● EXERCISE BRIEF: What you return must be the data below, word for word, without any images.

● SOURCE MATERIAL:
_ _ _ _ _

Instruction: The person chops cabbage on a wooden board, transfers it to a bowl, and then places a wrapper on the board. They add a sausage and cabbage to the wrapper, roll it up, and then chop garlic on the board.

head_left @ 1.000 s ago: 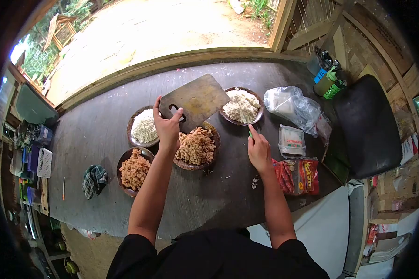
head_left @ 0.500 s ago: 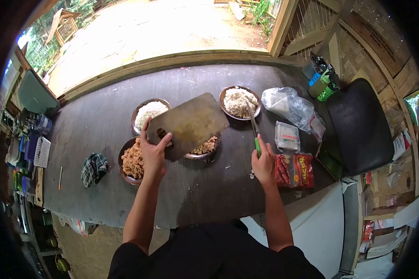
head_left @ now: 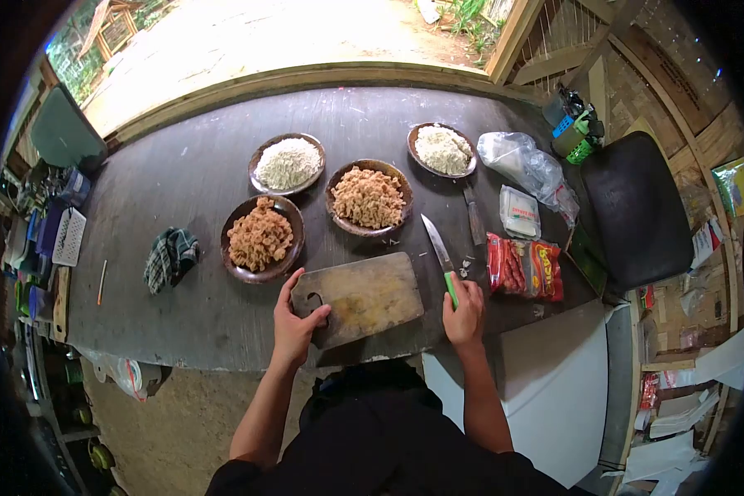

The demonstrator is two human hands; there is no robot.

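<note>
My left hand (head_left: 296,324) grips the handle end of a worn wooden cutting board (head_left: 372,298), thumb on top by its hole. The board is near the table's front edge. In my right hand (head_left: 465,314) is a knife (head_left: 438,244) by its green handle, the blade pointing away from me, just right of the board. Beyond the board stand two bowls of brown crumbly pieces, a left bowl (head_left: 296,248) and a middle bowl (head_left: 364,229). Farther back are a bowl of white shreds or powder (head_left: 288,163) and another white-filled bowl (head_left: 442,150).
Right of the knife lie a red packet (head_left: 525,269), a white packet (head_left: 519,212), a plastic bag (head_left: 517,161) and a dark-handled utensil (head_left: 475,219). A checked cloth (head_left: 172,260) and a thin stick (head_left: 102,283) are on the left. A black chair (head_left: 641,215) stands at right.
The cutting board has come down and toward me from above the bowls, uncovering the middle bowl. The knife has moved back from the far right bowl toward the front edge.
</note>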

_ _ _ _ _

● RESULT FOR THIS TASK:
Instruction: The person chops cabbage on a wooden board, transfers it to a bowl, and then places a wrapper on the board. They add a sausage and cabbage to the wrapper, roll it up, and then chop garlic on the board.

head_left @ 1.000 s ago: 
head_left @ 0.500 s ago: 
head_left @ now: 

The demonstrator is two human hands; there is no robot.

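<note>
My left hand (head_left: 296,324) grips the handle end of a worn wooden cutting board (head_left: 372,298), thumb on top by its hole. The board is near the table's front edge. In my right hand (head_left: 465,314) is a knife (head_left: 438,244) by its green handle, the blade pointing away from me, just right of the board. Beyond the board stand two bowls of brown crumbly pieces, a left bowl (head_left: 296,248) and a middle bowl (head_left: 364,229). Farther back are a bowl of white shreds or powder (head_left: 288,163) and another white-filled bowl (head_left: 442,150).
Right of the knife lie a red packet (head_left: 525,269), a white packet (head_left: 519,212), a plastic bag (head_left: 517,161) and a dark-handled utensil (head_left: 475,219). A checked cloth (head_left: 172,260) and a thin stick (head_left: 102,283) are on the left. A black chair (head_left: 641,215) stands at right.
The cutting board has come down and toward me from above the bowls, uncovering the middle bowl. The knife has moved back from the far right bowl toward the front edge.
</note>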

No further work remains on this exercise.